Ihr nächster Zug verwirrt ihn noch mehr. Sie nimmt einen weiteren Bauern in die Hand und setzt ihn auf G4.
Joshuas Hände zittern, als er die Königin auf H4 ziehen lässt und den gegnerischen König mattsetzt. Ein Sterblicher hat den Tod besiegt. Er hat sie in nur zwei Zügen bezwungen. »Du hast mich gewinnen lassen, nicht wahr?«
»Ja.«
»Ich verstehe nicht.«
»Wenige verstehen das Leben und keiner den Tod. Mich hat jemand ermordet. Dann spielte ich mit einem alten Mann Schach und gewann. Er gab mir die Sense, sagte mir, ich müsse anderen den Lebensfaden durchtrennen. Dann verschwand er. Zeit für ein weiteres Spiel.«
Noch eines? Sagte sie nicht gerade, sie hätte mit einem alten Mann Schach gespielt und gewonnen? Wenn wir weiterspielen, dann … »Ich nehme das seltsame Spiel am Boden.«
Sie legt ihm drei Würfel vor die Nase und nickt ihm zu. Die Würfel haben keine Augen, sondern Zahlen. Joshuas linke Hand zittert, als er die Würfel in der Hand bewegt und dann auf den Tisch fallen lässt.

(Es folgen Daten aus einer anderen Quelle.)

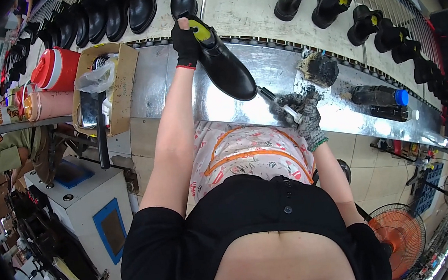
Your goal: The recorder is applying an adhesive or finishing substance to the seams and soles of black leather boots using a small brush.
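Black shirt (254,208) spans the person's front; beyond, the left hand (184,45) has fingers gripping a boot (226,73), the right hand (307,120) fingers curled around a slim tool (292,114).

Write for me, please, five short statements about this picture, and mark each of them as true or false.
1. The black-gloved left hand holds a shiny black ankle boot with yellow lining. True.
2. The right hand is bare. False: it wears a grey knitted glove with dark stains.
3. A thin black-and-white tool is in the right hand. True.
4. A red rounded jug with a white band stands to the right of the brown cardboard box. False: it stands to the left.
5. A plastic bottle with a blue cap lies on its side. True.
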A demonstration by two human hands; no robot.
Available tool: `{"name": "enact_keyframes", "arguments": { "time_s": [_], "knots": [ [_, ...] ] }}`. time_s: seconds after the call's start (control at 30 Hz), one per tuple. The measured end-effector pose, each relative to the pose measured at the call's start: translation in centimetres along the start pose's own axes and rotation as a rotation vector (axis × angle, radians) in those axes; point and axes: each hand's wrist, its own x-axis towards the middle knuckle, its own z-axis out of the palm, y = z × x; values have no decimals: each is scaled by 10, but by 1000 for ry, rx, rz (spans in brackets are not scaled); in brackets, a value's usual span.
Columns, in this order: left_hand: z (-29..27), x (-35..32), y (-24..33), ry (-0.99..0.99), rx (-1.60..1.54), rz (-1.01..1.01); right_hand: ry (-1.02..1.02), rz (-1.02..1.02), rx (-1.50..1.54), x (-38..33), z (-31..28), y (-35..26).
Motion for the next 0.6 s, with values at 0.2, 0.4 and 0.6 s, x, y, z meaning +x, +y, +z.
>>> {"name": "enact_keyframes", "arguments": {
  "time_s": [0.2, 0.4, 0.6],
  "knots": [
    [7, -9, 34, 39, 358, 167, 139, -36, 16, -12, 11, -10],
    [-9, -17, 46, 39, 531, 218, 283, -111, -2, -19, 24, -26],
    [-23, -42, 66, 43, 658, 274, 350, -170, -114, -19, 19, -27]
  ]
}}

»Die Würfel haben entscheiden, wie viele Menschen du töten musst, um die Sense weiterzugeben.«
Joshua sieht auf das Ergebnis. Eine Sieben, eine Acht und eine Drei. Sieben und acht und drei sind 15. Das wird nicht genug sein. Wahrscheinlich muss man alles miteinander multiplizieren. Sieben mal acht mal drei ist 168.
»Du irrst dich.« Die Sensenfrau zeigt auf jeden Würfel und nennt die Zahl.
»783?«
»Es könnte schlimmer sein. Ich würfelte 918.«
Die Sensenfrau steht auf, verschwindet im Dunkel des Zimmers und tritt dann wieder aus dem Schatten. Die Sense in ihrer Hand sieht riesig aus. »Viel Glück. Und viel Spaß.«
In seiner Hand wiegt sie weniger, als er gedacht hat.
Das karge Zimmer verschwindet und er steht in einem anderen Raum. Eine Familie isst zu Abend. Joshua sieht ihnen kurz zu, dann entscheidet er sich.